» **Directions**
Please make an exact copy of the lines from the one holding "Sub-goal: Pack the" through the end of the data, both ends included, with no pictures.

» **Stored data**
* * * * * * *

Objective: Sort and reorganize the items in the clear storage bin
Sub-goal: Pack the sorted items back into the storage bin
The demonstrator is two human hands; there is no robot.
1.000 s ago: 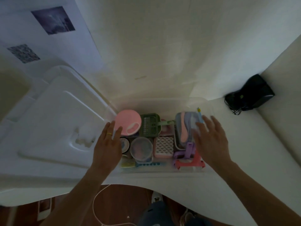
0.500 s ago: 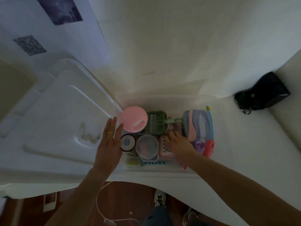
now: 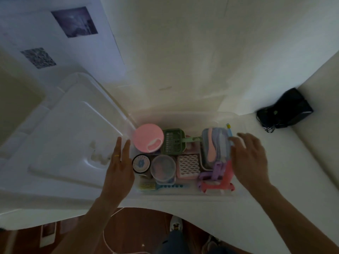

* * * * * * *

» **Your response**
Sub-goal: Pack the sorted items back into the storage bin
The demonstrator is two human hands; there is no robot.
1.000 s ago: 
0.500 s ago: 
now: 

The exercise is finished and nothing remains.